◆ **REQUIREMENT**:
Your task is to repeat exactly the lines below between the line holding "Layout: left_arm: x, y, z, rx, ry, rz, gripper" and the line holding "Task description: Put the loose", inclusive, and only those.

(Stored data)
-=-=-
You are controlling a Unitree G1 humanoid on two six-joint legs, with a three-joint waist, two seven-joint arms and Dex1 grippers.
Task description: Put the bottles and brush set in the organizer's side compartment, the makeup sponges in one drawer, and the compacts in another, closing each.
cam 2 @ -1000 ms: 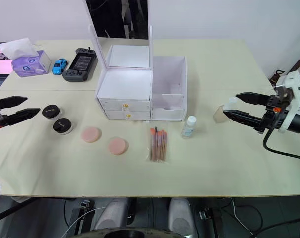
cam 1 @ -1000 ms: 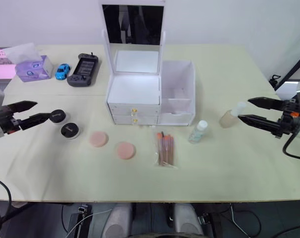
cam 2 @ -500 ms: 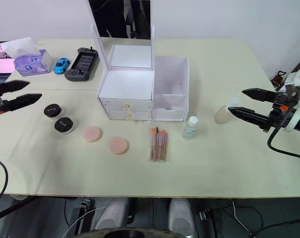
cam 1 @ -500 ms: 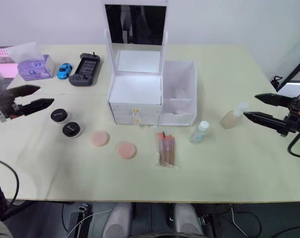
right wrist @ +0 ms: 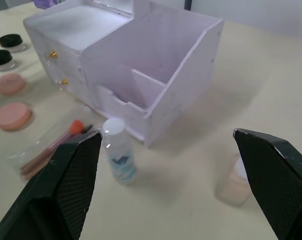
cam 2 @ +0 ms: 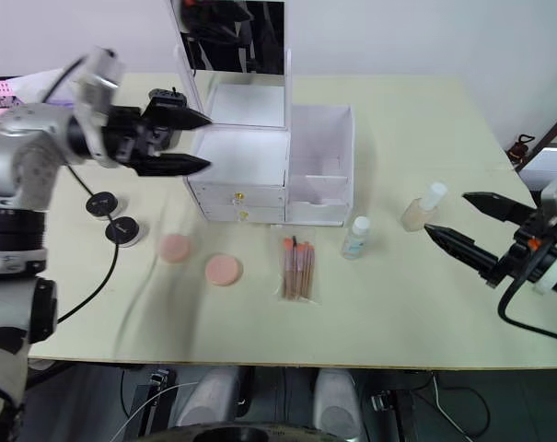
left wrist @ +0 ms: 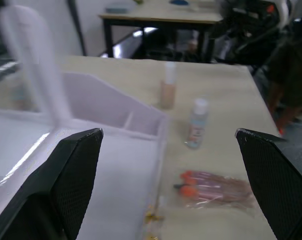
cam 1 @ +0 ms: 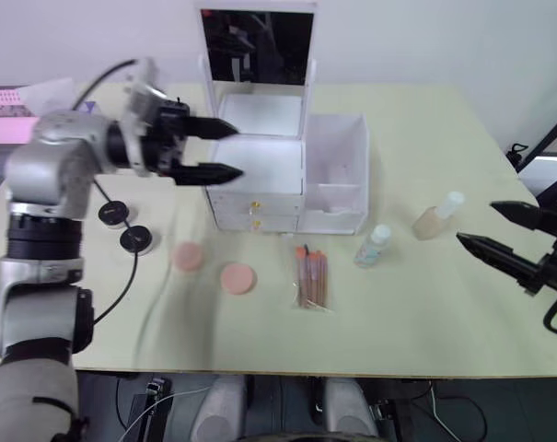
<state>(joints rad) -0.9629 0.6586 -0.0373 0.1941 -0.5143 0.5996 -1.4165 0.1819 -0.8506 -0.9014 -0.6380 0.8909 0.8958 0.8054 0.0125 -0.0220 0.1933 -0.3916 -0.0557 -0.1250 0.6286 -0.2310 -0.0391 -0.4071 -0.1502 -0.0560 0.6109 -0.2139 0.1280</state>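
Observation:
The white organizer [cam 1: 255,170] stands mid-table with its mirror lid up, both gold-knobbed drawers [cam 1: 253,214] closed and the side compartment [cam 1: 333,157] on its right. My left gripper [cam 1: 234,149] hovers open over the organizer's top. The clear teal-label bottle [cam 1: 372,245] and the beige bottle [cam 1: 436,215] stand right of the organizer. My right gripper [cam 1: 478,223] is open, apart from the beige bottle on its right. The bagged brush set [cam 1: 308,276] lies in front. Two pink makeup sponges [cam 1: 187,257] [cam 1: 236,277] and two black compacts [cam 1: 114,213] [cam 1: 135,240] lie to the left.
A pink box [cam 1: 6,110] sits at the table's far left edge. A black cable [cam 1: 121,276] hangs from my left arm over the table near the compacts. The table's front edge [cam 1: 278,373] runs close below the sponges and brushes.
My left arm swung from the table's far left up and right to above the organizer. My right gripper drew back slightly from the beige bottle, toward the table's front edge.

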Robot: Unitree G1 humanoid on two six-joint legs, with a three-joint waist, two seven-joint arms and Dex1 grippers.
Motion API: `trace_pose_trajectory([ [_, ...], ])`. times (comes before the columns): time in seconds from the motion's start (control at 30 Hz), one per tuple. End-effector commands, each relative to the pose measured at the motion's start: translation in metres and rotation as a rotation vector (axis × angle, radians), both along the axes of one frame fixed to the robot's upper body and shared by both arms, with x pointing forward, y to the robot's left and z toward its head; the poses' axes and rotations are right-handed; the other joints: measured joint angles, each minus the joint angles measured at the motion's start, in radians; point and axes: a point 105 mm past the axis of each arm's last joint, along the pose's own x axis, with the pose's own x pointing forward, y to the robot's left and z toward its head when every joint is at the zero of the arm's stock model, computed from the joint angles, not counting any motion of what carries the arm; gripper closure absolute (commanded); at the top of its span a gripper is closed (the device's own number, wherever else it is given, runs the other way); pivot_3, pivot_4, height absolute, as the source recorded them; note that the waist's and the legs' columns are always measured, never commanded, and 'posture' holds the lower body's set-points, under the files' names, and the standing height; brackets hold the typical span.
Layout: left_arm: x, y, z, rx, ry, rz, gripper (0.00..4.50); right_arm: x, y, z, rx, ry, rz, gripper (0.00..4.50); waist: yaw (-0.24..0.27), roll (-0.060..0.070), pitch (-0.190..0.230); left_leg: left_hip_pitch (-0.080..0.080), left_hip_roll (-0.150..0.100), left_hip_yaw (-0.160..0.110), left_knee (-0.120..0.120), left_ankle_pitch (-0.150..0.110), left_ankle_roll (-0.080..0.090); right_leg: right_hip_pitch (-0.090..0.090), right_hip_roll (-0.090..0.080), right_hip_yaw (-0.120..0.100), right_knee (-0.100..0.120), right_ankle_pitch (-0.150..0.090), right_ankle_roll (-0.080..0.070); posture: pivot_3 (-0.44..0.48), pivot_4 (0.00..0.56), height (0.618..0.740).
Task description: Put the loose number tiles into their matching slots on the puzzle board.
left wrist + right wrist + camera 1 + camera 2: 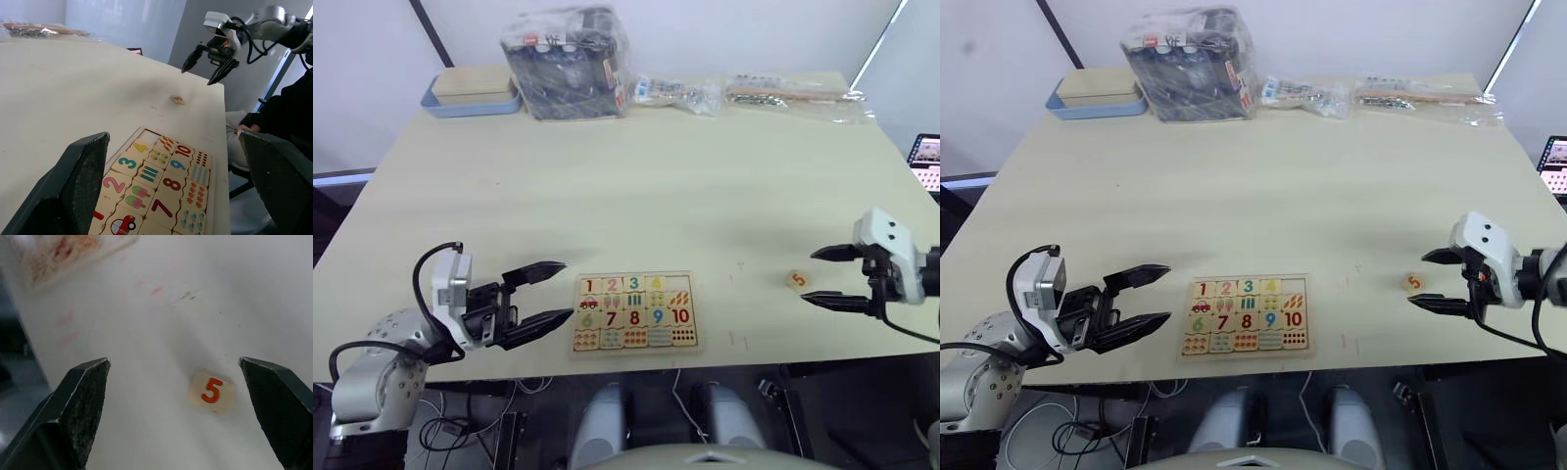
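On table: one loose tile 5, one puzzle board.

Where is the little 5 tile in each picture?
Left eye: 5 tile on the table, by the right gripper.
Right eye: same spot.
Left wrist: beyond the board.
Right wrist: between the open fingers.
Shared landmark: right gripper.
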Motion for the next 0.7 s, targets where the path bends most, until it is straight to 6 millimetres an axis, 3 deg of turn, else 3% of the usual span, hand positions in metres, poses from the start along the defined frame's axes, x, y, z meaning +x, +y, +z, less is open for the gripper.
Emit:
trace_pose_trajectory([
  [0.03,-0.004,-0.005,0.01,-0.013,-0.042,-0.032,0.0,0.009,-0.013,-0.007,-0.166,-0.039,0.24,0.1,-0.002,0.0,0.0,0.001,0.0,0.0,0.0,0.0,0.0,0.0,0.0,0.0,0.0,0.0,0.0,0.0,0.15,0.74],
  [0.27,-0.009,-0.001,0.012,0.003,-0.082,-0.063,0.0,0.036,-0.01,-0.02,-0.226,-0.043,0.408,0.1,0.004,0.002,0.002,0.001,0.0,0.002,0.0,0.001,-0.002,0.0,0.002,0.002,0.0,0.002,-0.004,0.0,0.15,0.74],
  [0.4,-0.014,0.007,0.01,0.011,-0.147,-0.078,0.0,0.045,-0.009,-0.027,-0.249,-0.054,0.463,0.1,0.001,0.002,0.003,0.001,-0.001,0.005,0.0,0.001,-0.003,0.0,0.001,0.003,0.0,0.002,-0.004,0.0,0.15,0.74],
  [0.7,-0.021,0.026,-0.001,0.046,-0.12,-0.056,0.0,0.055,-0.013,-0.041,-0.348,-0.053,0.563,0.1,0.0,0.003,0.003,0.003,0.001,0.01,0.0,0.001,-0.002,0.0,0.001,0.005,0.001,0.002,-0.004,0.0,0.15,0.74],
])
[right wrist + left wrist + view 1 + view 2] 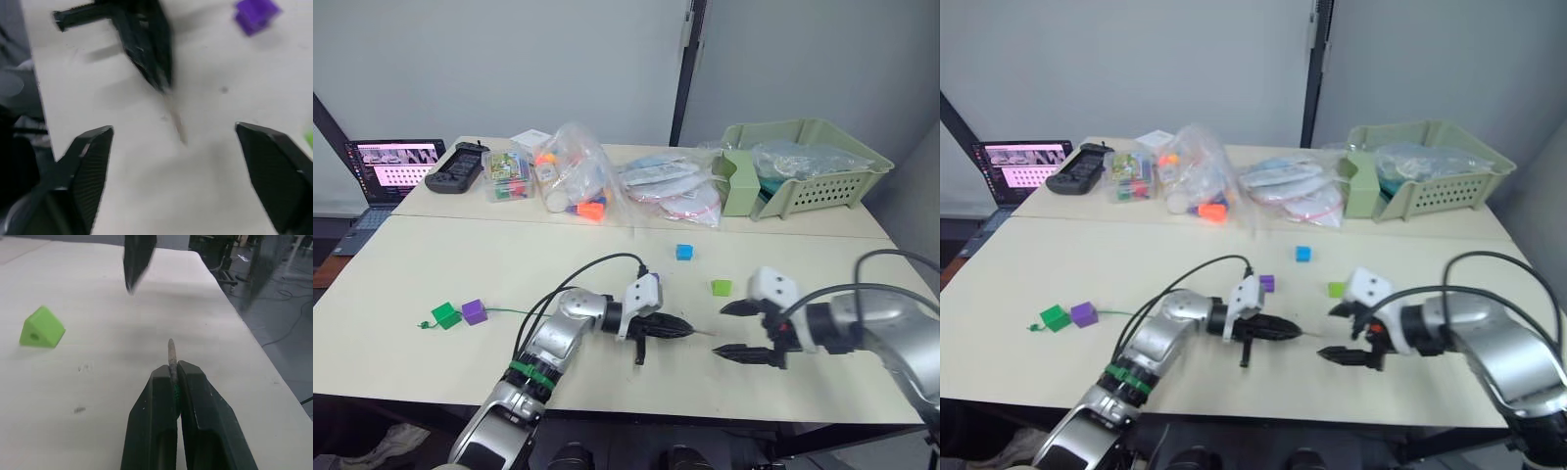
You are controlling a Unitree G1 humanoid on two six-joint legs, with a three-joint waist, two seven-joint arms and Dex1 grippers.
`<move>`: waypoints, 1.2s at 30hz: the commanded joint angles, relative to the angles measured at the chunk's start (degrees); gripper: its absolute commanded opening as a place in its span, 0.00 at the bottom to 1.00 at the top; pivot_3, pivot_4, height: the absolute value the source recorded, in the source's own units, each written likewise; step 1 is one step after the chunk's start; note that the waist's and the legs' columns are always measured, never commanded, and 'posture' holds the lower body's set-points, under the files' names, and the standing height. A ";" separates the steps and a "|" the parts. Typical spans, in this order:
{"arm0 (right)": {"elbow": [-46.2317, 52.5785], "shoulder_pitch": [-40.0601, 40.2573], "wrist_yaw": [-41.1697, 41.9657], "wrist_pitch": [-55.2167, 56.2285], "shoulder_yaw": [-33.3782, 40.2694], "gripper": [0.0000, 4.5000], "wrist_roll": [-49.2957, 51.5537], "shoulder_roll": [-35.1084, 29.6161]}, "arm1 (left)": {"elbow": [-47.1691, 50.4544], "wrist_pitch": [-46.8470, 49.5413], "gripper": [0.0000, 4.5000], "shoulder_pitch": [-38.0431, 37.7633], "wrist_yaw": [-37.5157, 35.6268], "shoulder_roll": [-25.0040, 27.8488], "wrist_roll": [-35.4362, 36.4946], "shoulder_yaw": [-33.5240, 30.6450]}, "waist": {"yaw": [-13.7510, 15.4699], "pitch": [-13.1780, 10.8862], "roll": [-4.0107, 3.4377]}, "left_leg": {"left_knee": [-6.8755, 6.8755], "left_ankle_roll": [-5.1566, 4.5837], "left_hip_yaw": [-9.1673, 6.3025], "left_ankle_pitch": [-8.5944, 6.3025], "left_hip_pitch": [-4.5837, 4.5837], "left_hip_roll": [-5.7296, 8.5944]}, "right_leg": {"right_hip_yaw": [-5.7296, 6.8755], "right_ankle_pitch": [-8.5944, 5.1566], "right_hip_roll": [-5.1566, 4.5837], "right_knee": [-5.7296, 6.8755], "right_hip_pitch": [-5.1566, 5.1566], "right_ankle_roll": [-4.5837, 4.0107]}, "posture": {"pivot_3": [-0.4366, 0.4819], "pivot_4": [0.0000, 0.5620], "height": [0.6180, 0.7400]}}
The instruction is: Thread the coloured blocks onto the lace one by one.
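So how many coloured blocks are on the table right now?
5. A dark green block and a purple block sit together at the table's left on the lace; another purple block lies behind the left gripper; the blue block and lime block lie loose mid-table.

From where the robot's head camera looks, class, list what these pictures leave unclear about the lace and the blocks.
- The lace: past the purple block it runs behind the left arm, so its path to the left gripper is hidden.
- The green block: too small to see a hole or knot.
- The second purple block: partly hidden behind the left wrist.
- The needle tip: blurred in the right wrist view.
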State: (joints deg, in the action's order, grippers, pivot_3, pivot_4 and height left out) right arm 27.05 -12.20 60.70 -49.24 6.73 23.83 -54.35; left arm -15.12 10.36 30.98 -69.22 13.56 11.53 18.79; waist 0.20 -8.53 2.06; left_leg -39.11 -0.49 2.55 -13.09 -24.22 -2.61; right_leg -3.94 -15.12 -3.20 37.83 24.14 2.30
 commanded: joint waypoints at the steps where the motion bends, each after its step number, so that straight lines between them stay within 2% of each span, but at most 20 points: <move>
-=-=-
◆ **OUTPUT OF THE TASK**:
Layout: left_arm: x, y, z, rx, ry, rz, gripper (0.00..4.50); right_arm: x, y, z, rx, ry, rz, gripper (0.00..4.50); waist: yaw (-0.24..0.27), roll (-0.060..0.070), pitch (-0.190..0.230); left_leg: left_hip_pitch (-0.080..0.080), left_hip_roll (-0.150..0.100), left_hip_yaw (-0.160..0.110), left_knee (-0.120..0.120), left_ankle_pitch (-0.150..0.110), left_ankle_roll (-0.080..0.090); right_leg: right_hip_pitch (-0.090..0.090), right_hip_roll (-0.090..0.080), right_hip_yaw (-0.120..0.100), right_knee (-0.100..0.120), right_ankle_pitch (-0.150..0.090), right_ankle_roll (-0.080..0.070); posture: pivot_3 (-0.44..0.48), pivot_4 (0.00..0.56), height (0.618..0.740).
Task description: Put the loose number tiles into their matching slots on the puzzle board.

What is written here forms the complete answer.